We study evolution of the neural substrate of behaviour by highlighting similarities and differences in the brain pathways that organize behaviour in different vertebrates. Investigations relate to the structure and function of brain regions that integrate sensory input and control behaviour in amphibians and fishes. Little is known about the functional organization of behavioural pathways in these animals. Comparison with the better known but highly complex mammalian brains could help elucidate the basic pathways and mechanisms organizing behaviour. Our approach is threefold: 1) behavioural experiments; 2) anatomical methods to describe the architecture of brain pathways; 3) measure of brain activity by direct recording of electrical activity or labelling of indirect markers of neuronal activation. Additionally, recent research efforts have begun to unravel how plastic organs, such as the brain, are influenced by ecology and environmental factors in wild fish.
Neurobiology of learning in amphibians
Important similarities have been noted between the organization of the amphibian telencephalon and the mammalian limbic pathways involved in the regulation of motivated behaviour. We study the brain substrate of behavioural flexibility and habit learning in amphibians within a comparative perspective. For that purpose, protocols of appetitive and aversive conditioning are established using amphibians in the laboratory. These conditioning protocols are then adapted for methods of functional neuroanatomy, which measure brain activity indirectly. By doing these experiments, we hope to clarify which regions of the brain as well as which neurotransmitters and neuromodulators take part in learning and motivation processes in amphibians. The information gleaned from studies of amphibians can then be compared to the situation in other vertebrates to infer evolutionary trends.
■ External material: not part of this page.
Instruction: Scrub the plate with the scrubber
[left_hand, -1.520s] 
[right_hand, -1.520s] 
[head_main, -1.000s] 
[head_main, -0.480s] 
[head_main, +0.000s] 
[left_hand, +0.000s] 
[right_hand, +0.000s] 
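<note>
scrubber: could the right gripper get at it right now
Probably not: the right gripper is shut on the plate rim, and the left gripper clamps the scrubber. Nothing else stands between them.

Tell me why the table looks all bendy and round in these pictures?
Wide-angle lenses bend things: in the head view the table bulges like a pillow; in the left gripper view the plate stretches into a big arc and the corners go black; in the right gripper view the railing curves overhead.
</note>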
Neuroecology of teleosts fishes
Along with the lab of Dr. Kevin McCann, we have recently begun a collaborative research effort focused on the relationship between organ morphology (brain, sense organs, heart) and ecology in teleost fishes. Teleosts display abundant, lifelong brain neurogenesis and cardiac remodelling, allowing them to fine-tune the morphology of organs critical for their performance in a dynamic environment. These investigations aim to get a better picture of what a fish needs to occupy its position in a food web and how resources are allocated for organ growth in individuals.
Olfactory neurobiology in plethodontid salamanders
Most amphibians possess both a vomeronasal (accessory olfactory) and a main olfactory system. The vomeronasal pathway in salamander displays uniquely direct connections to brain regions involved in behavioural control and mediates the detection of a variety of biologically relevant chemical cues. Thus, it appears a good model pathway to study how the nervous system processes sensory information from molecules to behaviour. We study behaviour and brain responses following the delivery of olfactory stimuli to the vomeronasal organ of salamanders. Electrophysiology can be used to establish how bioelectrical signals are processed from the vomeronasal sensory neurons to the behavioural control centres of the brain.